Arco called itself "the Atomic City." I later read Wikipedia: Arco was the first community in the world ever to be lit by electricity generated solely by nuclear power. This occurred for about an hour on July 17, 1955, powered by Argonne National Laboratory’s BORAX-III reactor at the nearby National Reactor Testing Station (NRTS), which eventually became the site of the Idaho National Energy Laboratory, a predecessor of the current Idaho National Laboratory.
https://en.wikipedia.org/wiki/Arco,_Idaho
I continued on US-26 to Blackfoot, ID, where I joined South I-15 again. I got gasoline at Pocatello and followed the freeway south though a dramatic valley. At Ogden, UT I took I-84 to I-80 to UT-32 to Francis, UT. From there I took UT-35, which follows the South Fork of the Provo River east up into the Uinta National Forest.
Mill Hollow, Utah
Why had I decided to come this way? Somewhere back along the road, when I'd looked at my maps, I searched out national forests that were high enough to have cool temperatures, might afford dispersed camping, and were roughly along a route that would take me back home. I used my Garmin navigation app to input various destinations and would check the travel time to see what would work and what would not. Thus I came up with this forest that had a few side roads which hopefully held campsites.

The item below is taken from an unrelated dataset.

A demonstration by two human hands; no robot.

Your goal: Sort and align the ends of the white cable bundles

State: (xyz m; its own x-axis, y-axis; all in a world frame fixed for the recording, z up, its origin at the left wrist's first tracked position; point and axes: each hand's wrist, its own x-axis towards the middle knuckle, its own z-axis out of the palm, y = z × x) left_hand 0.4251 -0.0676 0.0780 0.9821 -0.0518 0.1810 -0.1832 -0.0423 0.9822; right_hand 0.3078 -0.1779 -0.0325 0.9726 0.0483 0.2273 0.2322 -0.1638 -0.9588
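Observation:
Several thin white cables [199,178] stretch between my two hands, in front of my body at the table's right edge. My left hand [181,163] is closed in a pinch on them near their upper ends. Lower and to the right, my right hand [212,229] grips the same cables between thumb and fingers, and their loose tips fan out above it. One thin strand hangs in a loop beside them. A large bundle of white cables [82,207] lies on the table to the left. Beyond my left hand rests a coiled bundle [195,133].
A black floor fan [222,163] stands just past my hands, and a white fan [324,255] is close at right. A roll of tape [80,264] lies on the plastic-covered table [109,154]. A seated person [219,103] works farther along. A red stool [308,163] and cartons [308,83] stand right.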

The first such road was FR-054, a wide gravel road. It climbed south from the highway. The first couple of dispersed sites were occupied by small trailers. I drove through the NFS Campground, which was adjacent and above the Mill Hollow Reservoir, but found it a bit claustrophobic so continued up the forest road. I passed a couple more occupied dispersed sites and finally decided to turn around and check the other roads. But on my way back down, I espied a site I'd not noticed on my way up, perhaps as the access road ran right by an occupied site.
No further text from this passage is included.